Over the next three years, the patient worsened. His world became smaller and smaller. He spoke less and less. He was unable to walk. He also lost his anger. His wife told me that toward the end, he actually seemed content. He spent his last few weeks surrounded by those who loved him, eating ice cream and watching baseball. She was grateful he never knew he was dying.
His two children decided to be tested for the gene. The news was devastating: Both have the gene. Their mother is amazed by their determination to lead full lives despite knowing what the future will bring. Both, however, have decided not to have children. Her son, now 29, had his first stroke nearly three weeks before his father died. It hasn’t stopped him from finishing his Ph.D. in psychology.
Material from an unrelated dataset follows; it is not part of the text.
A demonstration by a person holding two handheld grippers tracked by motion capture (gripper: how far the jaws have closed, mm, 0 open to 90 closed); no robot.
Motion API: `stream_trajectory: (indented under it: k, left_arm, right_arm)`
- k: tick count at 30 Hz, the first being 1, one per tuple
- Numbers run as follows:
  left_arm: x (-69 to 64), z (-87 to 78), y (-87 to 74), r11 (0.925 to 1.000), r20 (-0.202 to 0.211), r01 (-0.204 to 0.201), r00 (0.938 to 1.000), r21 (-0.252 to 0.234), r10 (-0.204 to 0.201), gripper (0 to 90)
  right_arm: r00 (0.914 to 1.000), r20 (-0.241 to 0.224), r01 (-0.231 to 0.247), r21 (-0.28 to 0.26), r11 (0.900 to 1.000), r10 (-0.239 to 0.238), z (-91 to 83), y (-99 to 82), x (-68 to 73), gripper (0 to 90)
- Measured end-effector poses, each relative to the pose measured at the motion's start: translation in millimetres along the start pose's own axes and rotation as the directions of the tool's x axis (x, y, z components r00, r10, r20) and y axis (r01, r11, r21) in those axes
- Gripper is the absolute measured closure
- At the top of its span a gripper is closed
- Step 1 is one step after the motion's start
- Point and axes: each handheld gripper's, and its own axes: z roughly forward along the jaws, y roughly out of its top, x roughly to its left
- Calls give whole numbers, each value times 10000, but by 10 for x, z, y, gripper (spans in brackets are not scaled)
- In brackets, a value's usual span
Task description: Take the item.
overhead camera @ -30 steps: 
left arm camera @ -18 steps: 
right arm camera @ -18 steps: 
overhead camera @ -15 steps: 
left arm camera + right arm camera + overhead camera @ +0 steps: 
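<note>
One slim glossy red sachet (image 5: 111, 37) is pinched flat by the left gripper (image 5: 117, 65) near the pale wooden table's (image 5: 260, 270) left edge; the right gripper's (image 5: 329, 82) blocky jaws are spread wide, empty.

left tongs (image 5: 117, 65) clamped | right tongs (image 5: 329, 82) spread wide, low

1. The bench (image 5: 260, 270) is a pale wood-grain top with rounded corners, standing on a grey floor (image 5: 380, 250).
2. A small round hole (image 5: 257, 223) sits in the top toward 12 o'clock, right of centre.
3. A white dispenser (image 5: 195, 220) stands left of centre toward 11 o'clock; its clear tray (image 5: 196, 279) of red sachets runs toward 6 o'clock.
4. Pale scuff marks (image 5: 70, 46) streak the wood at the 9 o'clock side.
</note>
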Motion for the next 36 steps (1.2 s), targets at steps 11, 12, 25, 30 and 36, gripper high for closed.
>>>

The patient’s wife wrote me a year after her husband died. This is a disease that leaves you powerless, she told me. This one gene error will steal from her all the people she loves most. The only power she has is to tell her husband’s story so that others who have this rare disease might be spared the long search for a diagnosis, and maybe, if they find out in time, they will have a chance to decide whether to have children who could carry this gene into yet another generation of suffering.